"""
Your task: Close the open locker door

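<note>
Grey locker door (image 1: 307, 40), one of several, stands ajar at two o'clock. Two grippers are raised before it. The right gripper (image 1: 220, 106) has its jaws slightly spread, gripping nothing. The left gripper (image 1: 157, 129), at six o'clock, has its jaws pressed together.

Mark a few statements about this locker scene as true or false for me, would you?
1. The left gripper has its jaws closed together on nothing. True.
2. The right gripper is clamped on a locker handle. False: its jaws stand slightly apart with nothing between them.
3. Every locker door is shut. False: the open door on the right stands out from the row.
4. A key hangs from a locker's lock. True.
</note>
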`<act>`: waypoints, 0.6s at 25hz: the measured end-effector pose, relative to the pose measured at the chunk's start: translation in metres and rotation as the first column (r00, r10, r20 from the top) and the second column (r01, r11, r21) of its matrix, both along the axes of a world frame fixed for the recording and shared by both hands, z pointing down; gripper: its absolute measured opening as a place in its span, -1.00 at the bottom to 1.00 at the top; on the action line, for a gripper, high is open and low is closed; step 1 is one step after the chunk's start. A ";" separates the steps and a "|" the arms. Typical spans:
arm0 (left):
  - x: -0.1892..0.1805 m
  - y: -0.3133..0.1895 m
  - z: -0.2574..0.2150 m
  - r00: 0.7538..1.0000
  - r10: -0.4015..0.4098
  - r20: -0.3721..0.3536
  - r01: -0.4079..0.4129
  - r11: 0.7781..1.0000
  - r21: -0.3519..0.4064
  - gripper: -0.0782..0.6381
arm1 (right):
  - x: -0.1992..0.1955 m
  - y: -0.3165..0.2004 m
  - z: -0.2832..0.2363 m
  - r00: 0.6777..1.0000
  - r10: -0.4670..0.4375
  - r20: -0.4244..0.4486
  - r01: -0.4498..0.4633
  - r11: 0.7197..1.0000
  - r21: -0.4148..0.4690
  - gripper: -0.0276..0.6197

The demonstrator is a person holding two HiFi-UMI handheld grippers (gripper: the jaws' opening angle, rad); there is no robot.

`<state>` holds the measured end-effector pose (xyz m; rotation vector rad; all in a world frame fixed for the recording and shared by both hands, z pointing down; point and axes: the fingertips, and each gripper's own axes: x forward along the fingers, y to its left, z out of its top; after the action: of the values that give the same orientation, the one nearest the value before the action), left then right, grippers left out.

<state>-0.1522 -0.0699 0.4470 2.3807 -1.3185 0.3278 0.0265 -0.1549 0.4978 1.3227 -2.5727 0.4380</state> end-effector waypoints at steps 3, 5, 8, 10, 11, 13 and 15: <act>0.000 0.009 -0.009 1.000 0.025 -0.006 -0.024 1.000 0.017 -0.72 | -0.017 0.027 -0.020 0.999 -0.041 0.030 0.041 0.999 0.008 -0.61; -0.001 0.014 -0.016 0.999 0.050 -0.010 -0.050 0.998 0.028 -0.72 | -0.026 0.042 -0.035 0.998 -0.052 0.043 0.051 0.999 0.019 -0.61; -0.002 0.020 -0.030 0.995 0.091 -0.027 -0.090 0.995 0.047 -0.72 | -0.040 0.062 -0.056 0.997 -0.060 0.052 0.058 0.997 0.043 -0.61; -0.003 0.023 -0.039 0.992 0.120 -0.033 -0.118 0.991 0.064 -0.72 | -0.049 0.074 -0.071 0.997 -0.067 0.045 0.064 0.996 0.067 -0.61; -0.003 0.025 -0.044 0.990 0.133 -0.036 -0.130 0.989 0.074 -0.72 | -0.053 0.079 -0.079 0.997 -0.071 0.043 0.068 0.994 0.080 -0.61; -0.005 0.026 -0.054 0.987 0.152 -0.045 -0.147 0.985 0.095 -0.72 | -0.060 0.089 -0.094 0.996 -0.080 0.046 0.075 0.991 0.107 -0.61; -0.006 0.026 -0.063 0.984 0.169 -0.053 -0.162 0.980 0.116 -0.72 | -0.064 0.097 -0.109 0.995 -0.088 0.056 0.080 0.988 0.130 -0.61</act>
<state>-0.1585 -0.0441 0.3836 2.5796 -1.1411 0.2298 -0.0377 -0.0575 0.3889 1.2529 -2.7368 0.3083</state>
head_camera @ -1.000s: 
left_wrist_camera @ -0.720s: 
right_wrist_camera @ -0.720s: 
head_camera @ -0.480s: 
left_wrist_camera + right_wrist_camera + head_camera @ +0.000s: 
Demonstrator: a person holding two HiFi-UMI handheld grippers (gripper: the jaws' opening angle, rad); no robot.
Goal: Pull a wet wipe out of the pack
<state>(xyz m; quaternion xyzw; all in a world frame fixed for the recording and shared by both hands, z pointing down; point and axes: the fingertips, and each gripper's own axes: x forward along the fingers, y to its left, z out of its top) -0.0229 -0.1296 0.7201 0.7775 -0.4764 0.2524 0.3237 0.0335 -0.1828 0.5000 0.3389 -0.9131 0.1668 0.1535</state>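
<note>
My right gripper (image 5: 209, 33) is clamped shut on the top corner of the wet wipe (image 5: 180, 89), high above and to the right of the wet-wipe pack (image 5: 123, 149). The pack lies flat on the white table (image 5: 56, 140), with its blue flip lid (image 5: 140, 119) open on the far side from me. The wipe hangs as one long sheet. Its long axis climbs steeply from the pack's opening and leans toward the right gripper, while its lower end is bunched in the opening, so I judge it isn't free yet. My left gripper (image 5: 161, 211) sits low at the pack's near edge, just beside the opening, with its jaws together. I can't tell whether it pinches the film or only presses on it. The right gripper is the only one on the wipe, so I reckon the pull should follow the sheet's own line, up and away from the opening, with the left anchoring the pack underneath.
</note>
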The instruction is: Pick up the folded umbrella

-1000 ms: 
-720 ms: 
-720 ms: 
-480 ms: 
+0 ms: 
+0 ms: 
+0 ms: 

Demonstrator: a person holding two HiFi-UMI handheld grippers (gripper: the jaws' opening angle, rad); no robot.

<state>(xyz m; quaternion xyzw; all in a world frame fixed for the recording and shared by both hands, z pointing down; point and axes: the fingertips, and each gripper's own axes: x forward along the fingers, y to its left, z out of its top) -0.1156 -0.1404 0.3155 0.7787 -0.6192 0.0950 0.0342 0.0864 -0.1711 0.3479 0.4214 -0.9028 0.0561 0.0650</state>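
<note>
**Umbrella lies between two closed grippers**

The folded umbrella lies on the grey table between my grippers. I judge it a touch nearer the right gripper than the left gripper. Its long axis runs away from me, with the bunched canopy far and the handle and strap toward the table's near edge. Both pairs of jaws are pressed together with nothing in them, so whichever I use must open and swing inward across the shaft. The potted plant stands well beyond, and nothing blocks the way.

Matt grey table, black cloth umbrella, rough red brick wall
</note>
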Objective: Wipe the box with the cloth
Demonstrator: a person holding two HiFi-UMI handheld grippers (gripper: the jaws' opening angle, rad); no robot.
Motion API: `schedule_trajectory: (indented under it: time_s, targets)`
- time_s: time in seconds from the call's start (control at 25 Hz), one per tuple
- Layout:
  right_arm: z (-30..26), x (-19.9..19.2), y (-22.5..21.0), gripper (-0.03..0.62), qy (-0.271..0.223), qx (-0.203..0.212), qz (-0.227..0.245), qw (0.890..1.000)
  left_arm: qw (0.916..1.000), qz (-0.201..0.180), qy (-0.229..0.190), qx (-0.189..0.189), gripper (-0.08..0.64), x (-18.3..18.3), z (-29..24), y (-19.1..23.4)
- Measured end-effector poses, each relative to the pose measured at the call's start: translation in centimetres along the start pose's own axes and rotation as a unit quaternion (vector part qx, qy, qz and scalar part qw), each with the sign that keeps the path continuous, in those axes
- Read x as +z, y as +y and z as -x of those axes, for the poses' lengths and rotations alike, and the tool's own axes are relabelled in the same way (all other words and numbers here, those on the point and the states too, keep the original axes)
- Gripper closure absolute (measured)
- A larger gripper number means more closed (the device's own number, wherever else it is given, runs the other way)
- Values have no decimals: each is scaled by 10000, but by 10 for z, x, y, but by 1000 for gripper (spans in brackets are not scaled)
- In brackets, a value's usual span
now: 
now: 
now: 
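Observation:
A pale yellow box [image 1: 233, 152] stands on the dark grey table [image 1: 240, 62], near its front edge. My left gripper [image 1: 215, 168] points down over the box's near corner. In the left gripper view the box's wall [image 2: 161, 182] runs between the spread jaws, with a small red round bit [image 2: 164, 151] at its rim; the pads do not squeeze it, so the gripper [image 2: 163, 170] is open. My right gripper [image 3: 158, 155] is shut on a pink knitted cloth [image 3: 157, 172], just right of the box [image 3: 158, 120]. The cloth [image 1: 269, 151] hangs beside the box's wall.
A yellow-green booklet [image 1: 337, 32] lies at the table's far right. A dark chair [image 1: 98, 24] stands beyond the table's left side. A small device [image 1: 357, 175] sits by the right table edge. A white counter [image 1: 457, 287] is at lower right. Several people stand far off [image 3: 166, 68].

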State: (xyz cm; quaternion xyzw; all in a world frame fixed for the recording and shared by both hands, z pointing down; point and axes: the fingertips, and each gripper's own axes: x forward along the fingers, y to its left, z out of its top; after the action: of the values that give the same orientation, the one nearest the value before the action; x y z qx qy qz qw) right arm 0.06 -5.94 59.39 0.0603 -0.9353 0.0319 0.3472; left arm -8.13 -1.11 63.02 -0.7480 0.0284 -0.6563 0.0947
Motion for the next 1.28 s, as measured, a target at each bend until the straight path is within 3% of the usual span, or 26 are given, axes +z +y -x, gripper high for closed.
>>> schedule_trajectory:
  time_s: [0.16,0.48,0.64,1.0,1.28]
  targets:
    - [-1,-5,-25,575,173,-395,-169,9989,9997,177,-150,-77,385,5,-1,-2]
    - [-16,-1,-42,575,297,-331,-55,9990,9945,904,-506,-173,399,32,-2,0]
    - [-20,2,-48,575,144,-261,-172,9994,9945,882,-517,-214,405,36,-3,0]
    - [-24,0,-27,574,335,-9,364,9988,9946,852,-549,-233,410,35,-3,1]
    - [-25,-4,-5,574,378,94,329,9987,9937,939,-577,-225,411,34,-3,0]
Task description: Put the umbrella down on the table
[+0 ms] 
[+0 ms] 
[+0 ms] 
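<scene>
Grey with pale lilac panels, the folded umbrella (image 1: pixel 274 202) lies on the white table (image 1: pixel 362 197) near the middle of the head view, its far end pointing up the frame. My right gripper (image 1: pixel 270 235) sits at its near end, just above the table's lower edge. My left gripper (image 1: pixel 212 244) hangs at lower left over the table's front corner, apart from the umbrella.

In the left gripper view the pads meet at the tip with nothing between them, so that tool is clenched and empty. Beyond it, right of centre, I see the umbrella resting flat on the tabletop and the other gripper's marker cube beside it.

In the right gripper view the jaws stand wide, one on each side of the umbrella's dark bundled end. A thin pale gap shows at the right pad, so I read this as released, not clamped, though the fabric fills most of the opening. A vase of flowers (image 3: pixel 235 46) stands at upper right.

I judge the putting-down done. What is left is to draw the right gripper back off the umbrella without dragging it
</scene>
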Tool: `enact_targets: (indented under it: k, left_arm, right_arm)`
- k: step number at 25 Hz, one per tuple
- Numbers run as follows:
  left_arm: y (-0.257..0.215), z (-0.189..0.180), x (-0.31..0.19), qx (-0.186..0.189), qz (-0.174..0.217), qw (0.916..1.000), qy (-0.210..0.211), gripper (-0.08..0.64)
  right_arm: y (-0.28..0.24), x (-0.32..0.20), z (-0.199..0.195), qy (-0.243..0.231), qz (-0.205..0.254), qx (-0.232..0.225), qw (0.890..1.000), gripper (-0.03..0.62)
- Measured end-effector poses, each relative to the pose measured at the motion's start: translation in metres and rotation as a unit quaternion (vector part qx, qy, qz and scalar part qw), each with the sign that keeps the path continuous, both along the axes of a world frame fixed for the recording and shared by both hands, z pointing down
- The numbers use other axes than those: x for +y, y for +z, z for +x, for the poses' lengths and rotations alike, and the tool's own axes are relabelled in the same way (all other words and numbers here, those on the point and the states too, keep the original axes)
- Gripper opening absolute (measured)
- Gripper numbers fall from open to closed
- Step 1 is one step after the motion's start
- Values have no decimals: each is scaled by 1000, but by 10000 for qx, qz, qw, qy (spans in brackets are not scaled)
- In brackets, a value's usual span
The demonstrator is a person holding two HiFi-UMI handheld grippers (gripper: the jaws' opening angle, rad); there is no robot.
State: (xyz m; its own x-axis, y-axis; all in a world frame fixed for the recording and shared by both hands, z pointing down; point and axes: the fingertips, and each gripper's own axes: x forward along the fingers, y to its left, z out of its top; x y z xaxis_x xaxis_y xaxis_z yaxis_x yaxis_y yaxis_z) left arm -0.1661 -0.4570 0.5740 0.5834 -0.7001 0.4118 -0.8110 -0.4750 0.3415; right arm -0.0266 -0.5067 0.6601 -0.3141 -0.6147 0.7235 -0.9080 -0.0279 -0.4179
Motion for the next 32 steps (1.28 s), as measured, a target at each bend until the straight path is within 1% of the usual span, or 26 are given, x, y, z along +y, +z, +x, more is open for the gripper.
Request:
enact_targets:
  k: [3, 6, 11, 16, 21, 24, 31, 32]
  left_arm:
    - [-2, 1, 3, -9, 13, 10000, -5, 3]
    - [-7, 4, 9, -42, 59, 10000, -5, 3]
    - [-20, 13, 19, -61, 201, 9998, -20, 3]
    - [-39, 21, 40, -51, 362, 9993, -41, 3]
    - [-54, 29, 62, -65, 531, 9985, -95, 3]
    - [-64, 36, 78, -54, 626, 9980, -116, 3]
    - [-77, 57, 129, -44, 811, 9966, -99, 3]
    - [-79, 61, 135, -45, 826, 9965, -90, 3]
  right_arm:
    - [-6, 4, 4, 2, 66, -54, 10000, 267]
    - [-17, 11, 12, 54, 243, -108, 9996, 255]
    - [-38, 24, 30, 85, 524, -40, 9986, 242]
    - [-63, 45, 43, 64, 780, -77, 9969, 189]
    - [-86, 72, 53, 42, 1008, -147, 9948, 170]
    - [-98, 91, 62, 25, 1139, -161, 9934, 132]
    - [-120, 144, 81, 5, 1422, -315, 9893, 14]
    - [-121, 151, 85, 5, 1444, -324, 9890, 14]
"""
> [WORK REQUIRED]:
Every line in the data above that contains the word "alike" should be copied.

> [RESULT BELOW]:
- Read x as +z, y as +y and z as -x of those axes, for the poses' lengths and rotations alike, and the tool's own axes are relabelled in the same way (all other words and numbers here, those on the point and the states too, keep the original axes)
- The numbers use other axes than those: x for +y, y for +z, z for +x, for the poses' lengths and rotations alike, and the tool's own axes are relabelled in the same way (all other words and numbers here, those on the point and the states too, keep the original axes)

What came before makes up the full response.